> [AIM OF THE EXERCISE] Only one stretch of the data below should be repeated: the lines from the line containing "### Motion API" through the line containing "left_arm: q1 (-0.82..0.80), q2", inclusive, exactly as they are.

> [COLLECTED MATERIAL]
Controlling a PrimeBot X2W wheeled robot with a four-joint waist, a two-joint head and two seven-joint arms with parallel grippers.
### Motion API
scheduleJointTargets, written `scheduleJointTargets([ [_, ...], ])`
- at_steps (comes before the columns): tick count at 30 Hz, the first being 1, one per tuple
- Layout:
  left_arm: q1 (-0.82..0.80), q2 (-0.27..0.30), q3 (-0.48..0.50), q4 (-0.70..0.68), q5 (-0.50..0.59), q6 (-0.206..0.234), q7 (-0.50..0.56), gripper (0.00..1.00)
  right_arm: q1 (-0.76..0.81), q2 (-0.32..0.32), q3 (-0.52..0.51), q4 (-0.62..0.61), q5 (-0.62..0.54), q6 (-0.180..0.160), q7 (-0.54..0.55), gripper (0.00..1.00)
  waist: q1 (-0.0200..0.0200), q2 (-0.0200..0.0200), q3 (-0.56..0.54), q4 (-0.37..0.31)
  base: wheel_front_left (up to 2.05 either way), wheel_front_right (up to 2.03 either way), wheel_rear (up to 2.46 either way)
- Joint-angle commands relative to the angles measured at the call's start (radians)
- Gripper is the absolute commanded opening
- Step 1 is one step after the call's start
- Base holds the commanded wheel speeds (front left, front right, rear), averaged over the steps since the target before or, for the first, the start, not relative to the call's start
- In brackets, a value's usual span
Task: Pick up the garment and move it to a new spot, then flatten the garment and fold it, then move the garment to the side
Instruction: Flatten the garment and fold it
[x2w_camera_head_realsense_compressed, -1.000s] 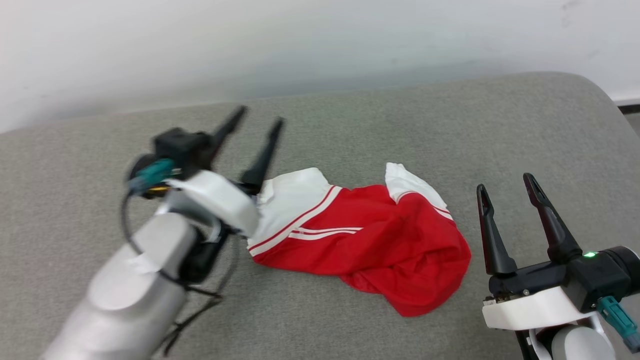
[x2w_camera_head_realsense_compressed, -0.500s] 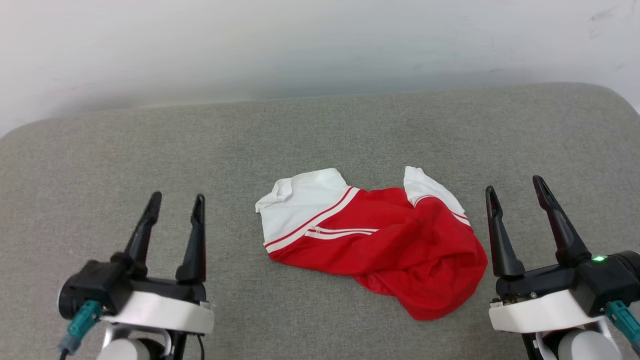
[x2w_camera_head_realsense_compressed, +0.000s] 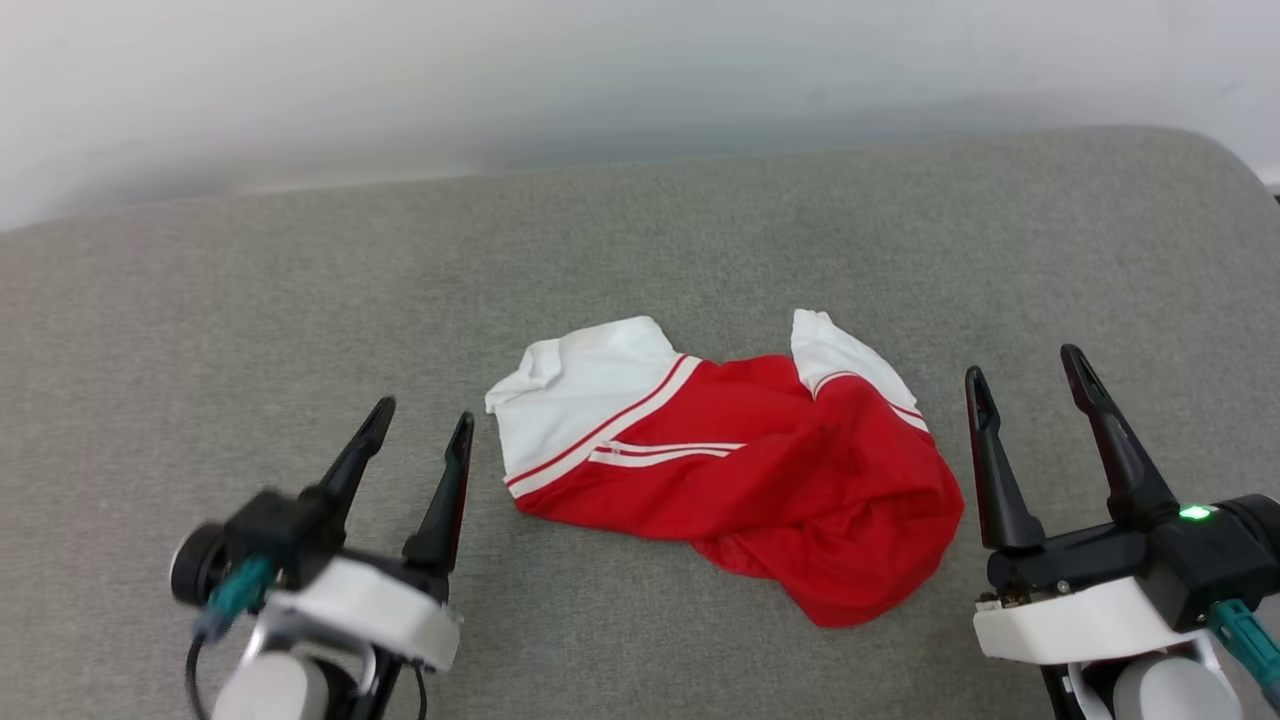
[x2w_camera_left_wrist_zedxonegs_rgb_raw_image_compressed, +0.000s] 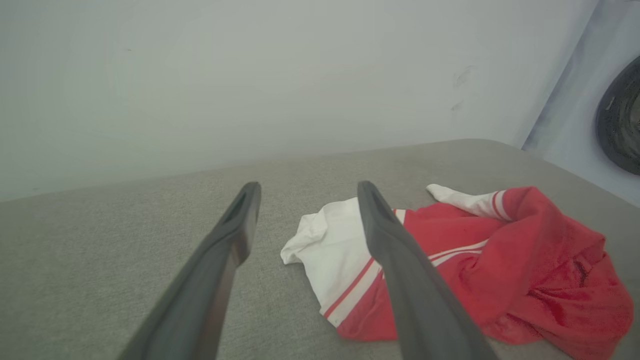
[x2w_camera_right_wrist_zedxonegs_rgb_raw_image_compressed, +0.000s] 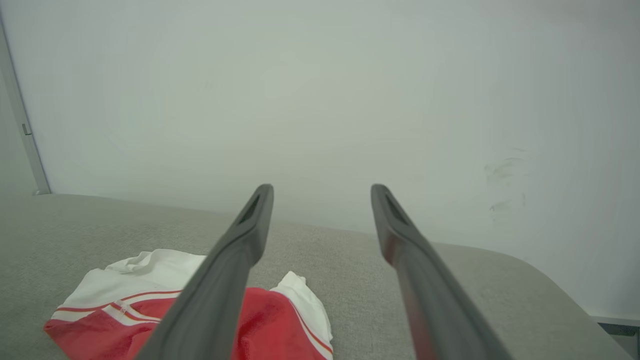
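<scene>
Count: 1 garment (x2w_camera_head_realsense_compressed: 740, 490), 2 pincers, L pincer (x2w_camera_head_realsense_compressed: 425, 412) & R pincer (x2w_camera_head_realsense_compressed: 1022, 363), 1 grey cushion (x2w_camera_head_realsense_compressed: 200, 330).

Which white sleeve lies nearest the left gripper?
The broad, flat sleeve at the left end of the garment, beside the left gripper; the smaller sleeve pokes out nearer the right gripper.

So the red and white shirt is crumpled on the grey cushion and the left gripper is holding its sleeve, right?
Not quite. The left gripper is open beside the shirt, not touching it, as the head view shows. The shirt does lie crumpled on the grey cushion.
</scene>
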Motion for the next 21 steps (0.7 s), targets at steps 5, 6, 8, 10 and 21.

> [EXERCISE ANSWER]
### Motion API
scheduleJointTargets, written `scheduleJointTargets([ [_, ...], ])`
- at_steps (comes before the columns): tick count at 30 Hz, the first being 1, one per tuple
- Layout:
  left_arm: q1 (-0.82..0.80), q2 (-0.27..0.30), q3 (-0.48..0.50), q4 (-0.70..0.68), q5 (-0.50..0.59), q6 (-0.206..0.234), q7 (-0.50..0.56), gripper (0.00..1.00)

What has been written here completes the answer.